◆ GOAL OF THE EXERCISE ◆
Here are the records. Write out exactly the lines between the one holding "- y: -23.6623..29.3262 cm" and the one holding "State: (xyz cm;", inclusive.

◆ SUPPLIED INFORMATION ◆
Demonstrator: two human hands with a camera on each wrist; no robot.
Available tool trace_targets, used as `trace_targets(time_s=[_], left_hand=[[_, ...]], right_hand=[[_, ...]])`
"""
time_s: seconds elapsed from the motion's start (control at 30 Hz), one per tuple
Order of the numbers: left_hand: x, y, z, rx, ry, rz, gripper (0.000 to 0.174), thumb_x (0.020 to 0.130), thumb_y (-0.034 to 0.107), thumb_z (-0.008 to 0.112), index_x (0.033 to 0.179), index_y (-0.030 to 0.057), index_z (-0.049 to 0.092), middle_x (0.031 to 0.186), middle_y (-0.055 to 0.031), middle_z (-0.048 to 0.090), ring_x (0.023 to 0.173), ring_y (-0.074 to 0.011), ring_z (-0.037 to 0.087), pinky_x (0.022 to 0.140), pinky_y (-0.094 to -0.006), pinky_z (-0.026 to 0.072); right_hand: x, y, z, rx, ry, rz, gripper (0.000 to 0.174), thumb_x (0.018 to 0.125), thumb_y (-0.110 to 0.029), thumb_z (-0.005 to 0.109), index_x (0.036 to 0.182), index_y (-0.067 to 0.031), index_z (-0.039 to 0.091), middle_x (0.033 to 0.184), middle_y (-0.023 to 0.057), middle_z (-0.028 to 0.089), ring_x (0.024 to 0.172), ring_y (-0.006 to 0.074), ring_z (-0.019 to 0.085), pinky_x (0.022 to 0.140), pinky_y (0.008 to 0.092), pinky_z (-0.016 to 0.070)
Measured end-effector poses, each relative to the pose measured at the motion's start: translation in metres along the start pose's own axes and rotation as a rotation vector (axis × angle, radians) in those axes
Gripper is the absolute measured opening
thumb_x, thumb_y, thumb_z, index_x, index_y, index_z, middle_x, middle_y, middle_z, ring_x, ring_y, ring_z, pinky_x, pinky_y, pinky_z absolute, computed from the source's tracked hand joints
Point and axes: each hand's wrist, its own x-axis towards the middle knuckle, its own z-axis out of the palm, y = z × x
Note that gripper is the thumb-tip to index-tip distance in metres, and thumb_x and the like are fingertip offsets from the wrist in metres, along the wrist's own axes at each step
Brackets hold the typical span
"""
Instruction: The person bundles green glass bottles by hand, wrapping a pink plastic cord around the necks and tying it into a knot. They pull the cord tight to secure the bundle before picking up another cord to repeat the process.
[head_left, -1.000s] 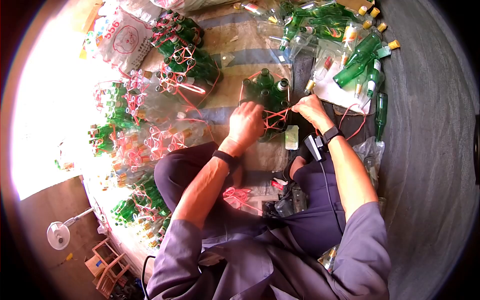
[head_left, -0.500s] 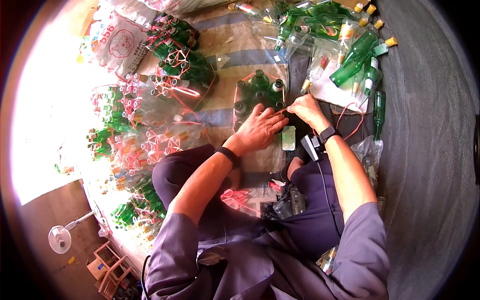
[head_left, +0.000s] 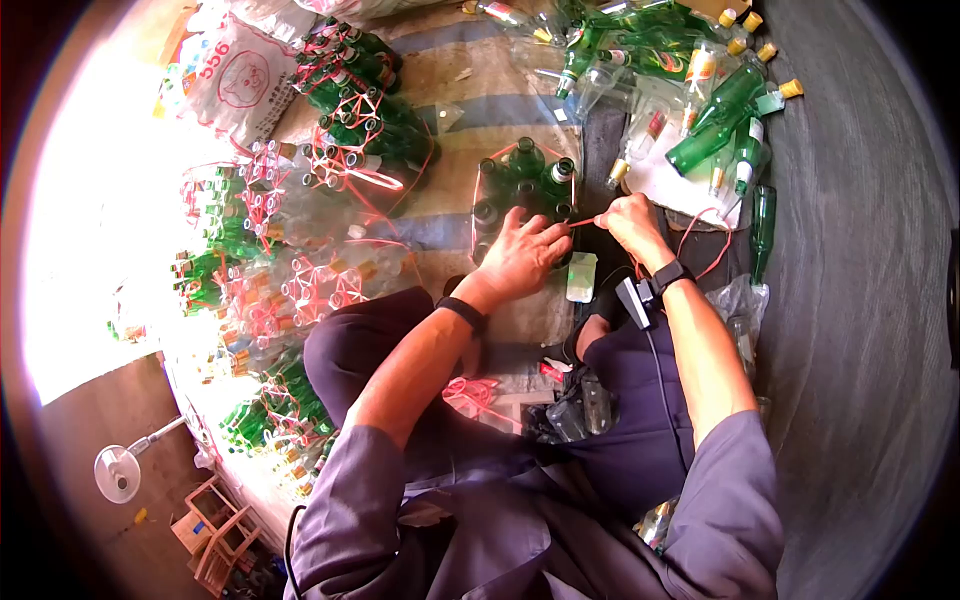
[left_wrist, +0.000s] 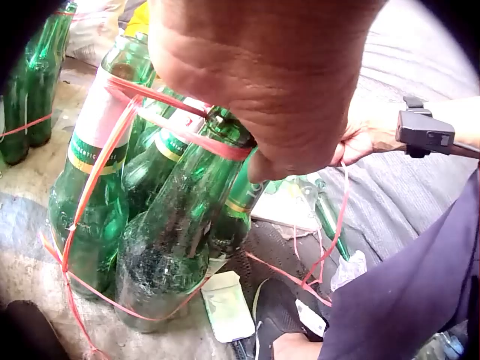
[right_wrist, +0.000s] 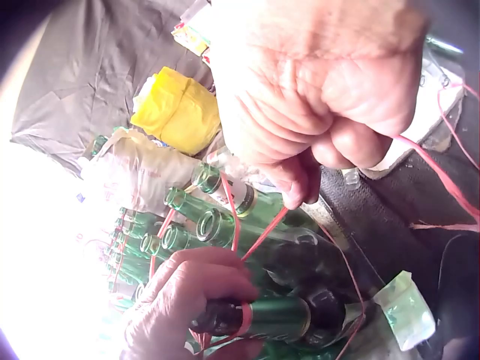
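1. Striped sheeting (head_left: 500, 112) covers the floor beneath the work, with a dark mat (head_left: 840, 250) along the person's right and a white fan (head_left: 117, 473) off to the left.

2. From my remote seat I see the green glass bottles (head_left: 527, 160) standing in a close cluster ahead of the crossed legs, pink twine (right_wrist: 264, 234) around their necks and another loop lower, around their bodies. A pale green packet (head_left: 581, 277) lies just beside them.

3. The left hand (head_left: 520, 258) has its fingers curled over a bottle neck at the cluster's near edge, the thumb partly hidden below. The right hand (head_left: 632, 222) pinches the twine between thumb and finger, its other fingers folded; a short strand runs straight from there to the bottles.

4. For a sound pull, I'd brace the necks with the left hand and draw the twine level and evenly, since an upward tug could lift the loop over the lips (smooth glass forgives little, in my judgement).

5. I'd also watch the slack trailing from the right fist, so it doesn't snag, and ease off if the outer bottles begin to lean inward.
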Motion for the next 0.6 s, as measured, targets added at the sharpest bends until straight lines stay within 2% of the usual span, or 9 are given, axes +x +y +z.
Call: trace_targets(time_s=[0.03, 0.1, 0.13, 0.2, 0.23, 0.3, 0.43, 0.5, 0.6], left_hand=[[0.000, 0.001, -0.001, 0.013, -0.008, 0.001, 0.027, 0.078, 0.014, 0.059, 0.105, 0.0148, 0.059, 0.115, -0.0004, 0.059, 0.104, -0.0209, 0.054, 0.098, -0.0485, 0.0346], [0.001, 0.002, -0.003, 0.027, -0.014, -0.001, 0.026, 0.078, 0.014, 0.059, 0.104, 0.0144, 0.058, 0.115, -0.0003, 0.059, 0.102, -0.0201, 0.055, 0.095, -0.0461, 0.0360], [0.001, 0.002, -0.004, 0.017, -0.048, -0.012, 0.027, 0.078, 0.014, 0.059, 0.104, 0.0142, 0.058, 0.115, -0.0003, 0.059, 0.102, -0.0202, 0.055, 0.095, -0.0450, 0.0364], [0.001, 0.003, -0.005, 0.007, -0.080, -0.025, 0.027, 0.077, 0.014, 0.059, 0.104, 0.0140, 0.058, 0.116, -0.0004, 0.058, 0.101, -0.0202, 0.055, 0.094, -0.0438, 0.0368], [0.001, 0.003, -0.006, 0.006, -0.090, -0.029, 0.027, 0.076, 0.014, 0.059, 0.104, 0.0138, 0.058, 0.116, -0.0003, 0.058, 0.102, -0.0205, 0.054, 0.094, -0.0433, 0.0367], [0.000, 0.003, -0.005, 0.004, -0.098, -0.033, 0.028, 0.076, 0.014, 0.059, 0.104, 0.0136, 0.058, 0.116, -0.0001, 0.058, 0.102, -0.0208, 0.054, 0.093, -0.0429, 0.0367], [-0.003, 0.001, -0.003, -0.014, 0.001, -0.007, 0.027, 0.077, 0.014, 0.058, 0.103, 0.0138, 0.059, 0.113, 0.0005, 0.057, 0.105, -0.0211, 0.050, 0.094, -0.0431, 0.0352], [-0.003, 0.003, -0.001, -0.028, 0.021, 0.003, 0.026, 0.078, 0.015, 0.057, 0.104, 0.0139, 0.059, 0.112, 0.0008, 0.056, 0.106, -0.0208, 0.049, 0.094, -0.0433, 0.0349], [-0.004, 0.003, 0.001, -0.038, -0.020, -0.036, 0.025, 0.077, 0.015, 0.057, 0.102, 0.0135, 0.059, 0.108, 0.0005, 0.056, 0.108, -0.0217, 0.049, 0.097, -0.0453, 0.0333]], right_hand=[[0.001, 0.000, -0.001, -0.003, 0.002, -0.005, 0.020, 0.070, -0.019, 0.075, 0.072, 0.0002, 0.070, 0.062, 0.0124, 0.063, 0.061, 0.0216, 0.061, 0.061, 0.0354, 0.0481], [-0.001, -0.009, -0.009, -0.182, -0.031, -0.045, 0.015, 0.074, -0.026, 0.071, 0.071, -0.0120, 0.075, 0.072, 0.0081, 0.069, 0.072, 0.0228, 0.069, 0.068, 0.0347, 0.0535], [-0.002, -0.013, -0.013, -0.185, -0.030, -0.049, 0.015, 0.074, -0.026, 0.071, 0.071, -0.0120, 0.075, 0.072, 0.0081, 0.069, 0.072, 0.0228, 0.069, 0.068, 0.0347, 0.0535], [-0.004, -0.032, -0.026, -0.037, -0.028, 0.102, 0.017, 0.073, -0.025, 0.073, 0.070, -0.0076, 0.073, 0.071, 0.0122, 0.068, 0.073, 0.0268, 0.069, 0.070, 0.0380, 0.0539], [-0.004, -0.031, -0.026, -0.040, -0.029, 0.100, 0.017, 0.073, -0.025, 0.073, 0.070, -0.0076, 0.073, 0.071, 0.0122, 0.068, 0.073, 0.0268, 0.069, 0.070, 0.0380, 0.0539], [-0.004, -0.031, -0.028, -0.175, 0.042, -0.104, 0.019, 0.072, -0.021, 0.073, 0.068, -0.0028, 0.071, 0.069, 0.0171, 0.066, 0.072, 0.0326, 0.067, 0.070, 0.0416, 0.0535], [-0.003, -0.051, -0.038, -0.027, 0.057, 0.017, 0.017, 0.075, -0.015, 0.069, 0.065, -0.0013, 0.068, 0.069, 0.0198, 0.065, 0.071, 0.0370, 0.066, 0.068, 0.0447, 0.0526], [-0.002, -0.056, -0.042, -0.151, 0.069, -0.162, 0.015, 0.077, -0.011, 0.065, 0.065, -0.0013, 0.064, 0.067, 0.0205, 0.063, 0.070, 0.0379, 0.065, 0.066, 0.0464, 0.0518], [-0.002, -0.068, -0.046, -0.315, 0.082, -0.331, 0.012, 0.079, -0.008, 0.061, 0.068, -0.0025, 0.062, 0.068, 0.0191, 0.063, 0.069, 0.0382, 0.065, 0.062, 0.0467, 0.0512]])
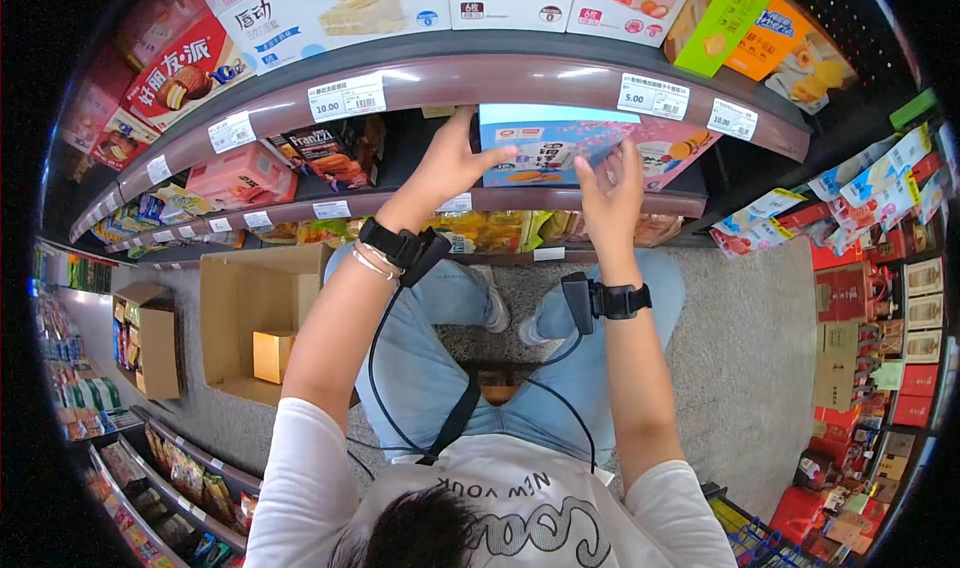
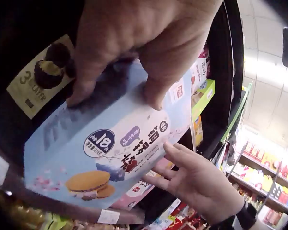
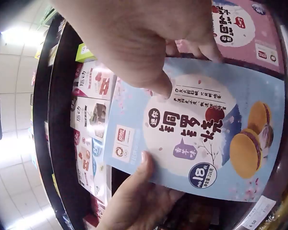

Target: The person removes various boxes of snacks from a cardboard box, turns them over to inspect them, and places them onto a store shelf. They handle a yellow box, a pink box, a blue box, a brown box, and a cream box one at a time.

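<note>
A light-blue snack cake box (image 1: 530, 155) with round filled cakes printed on its front is at the shelf's front, between my two hands. My left hand (image 1: 457, 161) grips its left edge, thumb on the front and fingers round behind. At the opposite edge my right hand (image 1: 612, 196) holds it, the thumb (image 3: 162, 86) lying on the printed face and the fingers at the side by a pink box (image 3: 242, 36). In the left wrist view a yellow pack (image 2: 41, 79) shows behind the blue box.
Above, the upper shelf edge (image 1: 420, 83) with price labels juts over the box. White cake boxes (image 1: 340, 13) stand on it. A chocolate snack box (image 1: 340, 155) and pink package (image 1: 243, 173) sit to the left. An open carton (image 1: 222, 313) stands on the floor at left.
</note>
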`<action>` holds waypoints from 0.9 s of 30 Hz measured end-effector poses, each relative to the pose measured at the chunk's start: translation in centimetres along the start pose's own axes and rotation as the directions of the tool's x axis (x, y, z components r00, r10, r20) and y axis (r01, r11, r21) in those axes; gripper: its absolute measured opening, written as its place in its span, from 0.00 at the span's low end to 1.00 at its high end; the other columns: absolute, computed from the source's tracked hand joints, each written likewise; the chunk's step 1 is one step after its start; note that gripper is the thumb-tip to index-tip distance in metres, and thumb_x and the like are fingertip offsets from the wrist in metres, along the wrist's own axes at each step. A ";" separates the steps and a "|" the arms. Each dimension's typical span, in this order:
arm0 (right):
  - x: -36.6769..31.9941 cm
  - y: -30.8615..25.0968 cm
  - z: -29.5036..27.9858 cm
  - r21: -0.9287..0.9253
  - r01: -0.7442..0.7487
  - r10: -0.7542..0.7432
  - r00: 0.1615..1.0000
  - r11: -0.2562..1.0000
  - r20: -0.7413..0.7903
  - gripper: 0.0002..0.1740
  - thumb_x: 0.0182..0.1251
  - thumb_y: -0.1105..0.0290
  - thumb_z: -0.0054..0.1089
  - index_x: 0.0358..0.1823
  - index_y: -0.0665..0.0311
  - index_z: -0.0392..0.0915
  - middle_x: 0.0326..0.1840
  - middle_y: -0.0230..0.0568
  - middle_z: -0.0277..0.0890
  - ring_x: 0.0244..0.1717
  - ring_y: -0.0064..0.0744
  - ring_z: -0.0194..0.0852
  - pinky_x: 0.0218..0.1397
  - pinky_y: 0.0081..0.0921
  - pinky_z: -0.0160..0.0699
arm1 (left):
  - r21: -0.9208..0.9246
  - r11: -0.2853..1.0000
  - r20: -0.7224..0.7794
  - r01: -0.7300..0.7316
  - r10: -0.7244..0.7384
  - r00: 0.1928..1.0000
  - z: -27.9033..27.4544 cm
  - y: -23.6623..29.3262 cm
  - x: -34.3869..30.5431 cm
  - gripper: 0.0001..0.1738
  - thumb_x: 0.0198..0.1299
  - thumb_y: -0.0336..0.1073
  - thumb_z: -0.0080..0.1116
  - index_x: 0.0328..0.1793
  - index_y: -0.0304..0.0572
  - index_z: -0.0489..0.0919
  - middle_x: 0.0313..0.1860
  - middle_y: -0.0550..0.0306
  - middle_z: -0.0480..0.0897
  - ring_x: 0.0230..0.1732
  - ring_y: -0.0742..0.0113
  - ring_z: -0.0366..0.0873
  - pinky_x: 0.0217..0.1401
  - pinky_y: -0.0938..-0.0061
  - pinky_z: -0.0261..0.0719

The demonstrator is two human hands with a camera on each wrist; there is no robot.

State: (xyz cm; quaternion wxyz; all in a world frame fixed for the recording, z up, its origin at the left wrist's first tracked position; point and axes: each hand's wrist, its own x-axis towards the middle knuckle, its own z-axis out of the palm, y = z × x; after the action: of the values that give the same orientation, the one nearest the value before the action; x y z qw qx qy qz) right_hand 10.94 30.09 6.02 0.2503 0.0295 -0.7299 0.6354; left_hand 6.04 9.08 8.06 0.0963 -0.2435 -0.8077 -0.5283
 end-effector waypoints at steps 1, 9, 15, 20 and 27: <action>0.1 0.3 0.0 -0.011 0.005 -0.005 1.000 1.000 -0.004 0.36 0.60 0.73 0.66 0.67 0.71 0.57 0.61 0.47 0.59 0.63 0.37 0.63 0.63 0.32 0.70 | 0.028 0.999 0.012 0.039 -0.039 0.999 0.0 0.0 0.3 0.41 0.52 0.39 0.71 0.69 0.34 0.62 0.55 0.39 0.78 0.55 0.55 0.77 0.58 0.67 0.73; 0.7 3.1 -0.3 -0.032 -0.008 0.009 0.999 0.999 0.043 0.45 0.60 0.75 0.66 0.74 0.71 0.46 0.72 0.52 0.48 0.73 0.46 0.53 0.70 0.40 0.64 | 0.035 0.999 0.010 0.039 -0.039 0.999 1.5 -2.4 1.3 0.40 0.52 0.40 0.71 0.68 0.36 0.64 0.52 0.38 0.80 0.50 0.52 0.80 0.52 0.67 0.76; -0.3 4.4 -0.2 -0.023 -0.035 0.036 0.998 0.999 0.045 0.49 0.60 0.77 0.65 0.76 0.68 0.40 0.74 0.52 0.47 0.75 0.45 0.48 0.75 0.41 0.52 | 0.018 0.995 -0.005 0.094 -0.094 0.996 2.8 -4.6 0.9 0.44 0.52 0.44 0.70 0.71 0.37 0.60 0.52 0.36 0.80 0.50 0.48 0.81 0.52 0.66 0.76; -0.1 3.7 -0.1 -0.170 0.005 0.008 0.997 0.985 0.072 0.47 0.60 0.76 0.64 0.75 0.71 0.42 0.75 0.56 0.45 0.75 0.47 0.48 0.74 0.40 0.55 | 0.013 0.991 -0.008 0.136 -0.136 0.991 3.4 -5.3 0.9 0.42 0.57 0.48 0.65 0.72 0.37 0.59 0.48 0.36 0.81 0.47 0.43 0.82 0.49 0.63 0.78; -0.5 1.8 0.3 -0.397 0.097 -0.078 0.995 0.913 0.064 0.39 0.57 0.70 0.65 0.70 0.69 0.58 0.72 0.65 0.48 0.73 0.59 0.49 0.74 0.44 0.49 | 0.019 0.986 -0.047 0.168 -0.167 0.985 4.1 -5.6 1.2 0.36 0.63 0.49 0.57 0.72 0.39 0.60 0.46 0.33 0.81 0.48 0.37 0.80 0.49 0.60 0.77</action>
State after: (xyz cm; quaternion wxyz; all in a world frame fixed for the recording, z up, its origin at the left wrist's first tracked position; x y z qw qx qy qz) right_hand 10.60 29.98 4.16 0.2622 0.0254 -0.8478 0.4602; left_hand 2.66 11.27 2.26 0.0727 -0.1616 -0.8289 -0.5305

◆ EXERCISE ANSWER ◆
  - y: -23.6623..29.3262 cm
  - x: -34.3869..30.5431 cm
  - gripper: 0.0001..0.1738
  - thumb_x: 0.0198..0.1299
  - thumb_y: -0.0336..0.1073
  - thumb_z: -0.0080..0.1116
  - index_x: 0.0328..0.1793
  - index_y: -0.0304..0.0572
  - index_z: -0.0489..0.0919
  - middle_x: 0.0313..0.1860
  - middle_y: -0.0550..0.0306
  - middle_z: -0.0480..0.0897
  - ring_x: 0.0230..0.1732
  - ring_y: -0.0742..0.0113
  - ring_z: -0.0366..0.0873
  - pinky_x: 0.0217..0.1401
  - pinky_y: -0.0938..-0.0061
  - pinky_z: -0.0261..0.0719

The demonstrator is two human hands with a camera on each wrist; there is no robot.

State: (xyz cm; quaternion wxyz; all in a world frame fixed for the recording, z up, its origin at the left wrist's first tracked position; point and axes: each hand's wrist, its own x-axis towards the middle knuckle, its own z-axis out of the palm, y = z × x; after the action: of the values that give the same orientation, the one nearest the value before the action; x y z qw qx qy qz) right_hand 10.94 30.09 6.02 0.2503 0.0295 -0.7299 0.6354; left_hand 6.04 9.08 8.06 0.0963 -0.2435 -0.8077 -0.5283

Nothing further is required for this answer.